Fundação Böll: Recentemente nós acompanhamos a remoção de tuítes do presidente Jair Bolsonaro, por serem considerados fake news, além disso tivemos também pedidos de bloqueio de contas de pessoas como Silas Malafaia, Olavo de Carvalho, entre outros políticos. Você acredita que essas ações tenham algum efeito na imagem pública de Jair Bolsonaro diante de seus eleitores e da mídia internacional?

Cecília Olliveira. Ontem, ele [Jair Bolsonaro] falou numa live sobre a capa do The Washington Post. Hoje há uma charge bem crítica na The Economist. Isso não é de todo uma novidade, porque as pessoas já tinham a percepção de que ele é perigoso, porque coloca a vida das pessoas em risco.
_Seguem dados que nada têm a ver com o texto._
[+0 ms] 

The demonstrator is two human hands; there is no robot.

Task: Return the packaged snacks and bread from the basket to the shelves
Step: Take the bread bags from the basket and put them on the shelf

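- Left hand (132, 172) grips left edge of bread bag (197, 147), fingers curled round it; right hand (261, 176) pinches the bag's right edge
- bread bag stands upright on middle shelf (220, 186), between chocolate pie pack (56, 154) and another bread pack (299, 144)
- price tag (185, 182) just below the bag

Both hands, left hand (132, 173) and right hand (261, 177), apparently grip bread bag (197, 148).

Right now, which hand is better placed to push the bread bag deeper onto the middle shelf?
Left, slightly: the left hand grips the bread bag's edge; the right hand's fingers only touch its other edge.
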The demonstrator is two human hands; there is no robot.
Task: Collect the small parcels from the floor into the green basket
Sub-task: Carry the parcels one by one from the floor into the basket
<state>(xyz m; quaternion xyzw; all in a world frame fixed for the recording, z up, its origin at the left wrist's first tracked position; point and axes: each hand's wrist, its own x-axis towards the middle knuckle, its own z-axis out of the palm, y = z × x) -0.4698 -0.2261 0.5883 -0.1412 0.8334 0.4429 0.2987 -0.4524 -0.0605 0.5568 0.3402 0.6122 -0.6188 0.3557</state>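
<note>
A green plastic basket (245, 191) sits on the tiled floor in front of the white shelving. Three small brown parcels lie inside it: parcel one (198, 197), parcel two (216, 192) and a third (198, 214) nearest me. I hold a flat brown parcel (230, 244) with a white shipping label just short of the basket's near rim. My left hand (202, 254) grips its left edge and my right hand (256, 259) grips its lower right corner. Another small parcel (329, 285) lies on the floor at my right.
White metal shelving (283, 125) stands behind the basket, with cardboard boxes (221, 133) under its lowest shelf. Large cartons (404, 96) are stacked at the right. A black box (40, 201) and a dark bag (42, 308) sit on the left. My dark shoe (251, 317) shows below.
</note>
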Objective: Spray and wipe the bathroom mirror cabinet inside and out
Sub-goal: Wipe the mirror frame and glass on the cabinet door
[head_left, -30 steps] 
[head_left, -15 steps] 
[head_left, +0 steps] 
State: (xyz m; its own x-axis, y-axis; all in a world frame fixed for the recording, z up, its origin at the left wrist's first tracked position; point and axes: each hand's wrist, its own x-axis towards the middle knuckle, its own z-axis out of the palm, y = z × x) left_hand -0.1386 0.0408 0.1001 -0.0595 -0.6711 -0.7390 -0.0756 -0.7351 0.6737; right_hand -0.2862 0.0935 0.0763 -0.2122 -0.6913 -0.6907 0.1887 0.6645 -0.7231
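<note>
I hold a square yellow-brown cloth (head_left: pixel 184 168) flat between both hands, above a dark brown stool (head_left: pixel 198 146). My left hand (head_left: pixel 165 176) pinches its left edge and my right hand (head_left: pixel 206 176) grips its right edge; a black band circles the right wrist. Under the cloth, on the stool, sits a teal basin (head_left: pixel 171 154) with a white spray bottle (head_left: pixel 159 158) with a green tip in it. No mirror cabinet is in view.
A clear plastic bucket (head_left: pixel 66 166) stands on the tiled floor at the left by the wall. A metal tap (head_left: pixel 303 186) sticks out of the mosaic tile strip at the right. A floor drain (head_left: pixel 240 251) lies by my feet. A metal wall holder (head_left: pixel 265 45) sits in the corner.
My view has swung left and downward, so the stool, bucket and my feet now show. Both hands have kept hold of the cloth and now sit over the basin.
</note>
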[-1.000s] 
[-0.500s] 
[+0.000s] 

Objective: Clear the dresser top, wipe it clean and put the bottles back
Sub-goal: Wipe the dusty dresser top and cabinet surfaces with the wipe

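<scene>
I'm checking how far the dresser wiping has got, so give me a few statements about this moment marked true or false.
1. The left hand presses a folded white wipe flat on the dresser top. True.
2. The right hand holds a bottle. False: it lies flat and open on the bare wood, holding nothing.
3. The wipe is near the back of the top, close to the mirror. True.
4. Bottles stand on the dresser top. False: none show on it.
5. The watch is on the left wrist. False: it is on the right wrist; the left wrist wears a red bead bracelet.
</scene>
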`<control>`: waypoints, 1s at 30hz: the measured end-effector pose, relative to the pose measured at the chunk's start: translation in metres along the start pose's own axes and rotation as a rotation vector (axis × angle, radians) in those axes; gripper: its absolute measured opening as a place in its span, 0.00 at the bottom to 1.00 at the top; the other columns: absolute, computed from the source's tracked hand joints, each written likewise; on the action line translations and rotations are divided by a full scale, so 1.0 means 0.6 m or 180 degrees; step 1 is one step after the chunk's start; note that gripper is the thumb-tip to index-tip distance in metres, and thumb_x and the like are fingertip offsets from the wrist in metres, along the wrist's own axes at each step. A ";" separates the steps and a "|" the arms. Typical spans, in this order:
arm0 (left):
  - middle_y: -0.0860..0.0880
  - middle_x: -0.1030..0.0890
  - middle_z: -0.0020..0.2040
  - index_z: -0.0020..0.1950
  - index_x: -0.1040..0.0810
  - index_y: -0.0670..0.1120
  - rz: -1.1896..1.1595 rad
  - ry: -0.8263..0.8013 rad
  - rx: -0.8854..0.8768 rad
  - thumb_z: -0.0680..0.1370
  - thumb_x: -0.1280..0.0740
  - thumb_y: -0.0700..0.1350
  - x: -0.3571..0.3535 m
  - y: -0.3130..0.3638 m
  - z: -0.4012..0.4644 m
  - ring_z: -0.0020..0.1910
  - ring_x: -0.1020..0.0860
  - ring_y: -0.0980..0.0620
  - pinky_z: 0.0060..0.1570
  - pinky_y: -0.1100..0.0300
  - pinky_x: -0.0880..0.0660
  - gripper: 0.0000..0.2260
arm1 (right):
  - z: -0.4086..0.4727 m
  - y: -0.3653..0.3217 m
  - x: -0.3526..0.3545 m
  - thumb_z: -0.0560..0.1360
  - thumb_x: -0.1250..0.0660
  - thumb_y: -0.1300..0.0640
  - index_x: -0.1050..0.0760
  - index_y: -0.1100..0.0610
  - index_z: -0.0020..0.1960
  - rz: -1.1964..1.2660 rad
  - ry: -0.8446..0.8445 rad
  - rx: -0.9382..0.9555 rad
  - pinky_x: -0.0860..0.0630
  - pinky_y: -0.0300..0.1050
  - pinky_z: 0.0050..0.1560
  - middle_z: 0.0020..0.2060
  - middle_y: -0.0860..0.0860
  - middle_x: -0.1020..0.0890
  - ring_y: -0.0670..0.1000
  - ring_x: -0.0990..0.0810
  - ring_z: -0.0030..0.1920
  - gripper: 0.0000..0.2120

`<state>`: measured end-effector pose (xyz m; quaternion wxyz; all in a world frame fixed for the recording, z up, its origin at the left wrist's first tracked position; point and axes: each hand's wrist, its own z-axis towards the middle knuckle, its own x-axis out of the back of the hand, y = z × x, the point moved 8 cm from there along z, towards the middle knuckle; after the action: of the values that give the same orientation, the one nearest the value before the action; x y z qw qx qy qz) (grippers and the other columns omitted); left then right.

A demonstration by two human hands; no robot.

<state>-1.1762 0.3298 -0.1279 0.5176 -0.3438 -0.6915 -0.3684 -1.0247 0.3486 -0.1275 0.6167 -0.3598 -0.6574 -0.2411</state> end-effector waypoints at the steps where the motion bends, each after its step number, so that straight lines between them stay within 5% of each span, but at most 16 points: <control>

Sobre essa questão das fake news, os que estão fechados na seita não se importam. Eu recentemente voltei para o Facebook e têm teorias que só rodam no Facebook que são realmente impressionantes. Respondi um post de uma pessoa que dizia que já existia uma vacina de cachorro contra o coronavírus e que eles não estão deixando as pessoas tomarem. Eu não consigo imaginar o que fazer, o que dizer e o que argumentar com uma pessoa que acredita nesse tipo de coisa. É um problema maior que as fake news, é um problema cognitivo, é um problema de educação, é uma questão muito maior.

Fundação Böll: Mas todos os apoiadores dele são assim?

Cecília Olliveira. Não, não são todos, mas existe uma ala extremamente cega que acredita nesse tipo de coisa e com essa ala conspiracionista é muito difícil de argumentar, você tem que ser extremamente didático. As outras alas que você vê acordando, não estavam no barco porque o Bolsonaro é Bolsonaro, mas sim porque o Bolsonaro tem o que eles queriam: capacidade de passar a reforma tal ou porque ele representa uma ala e é isso, mas nessas outras alas já tem gente que percebeu que não tem como defender.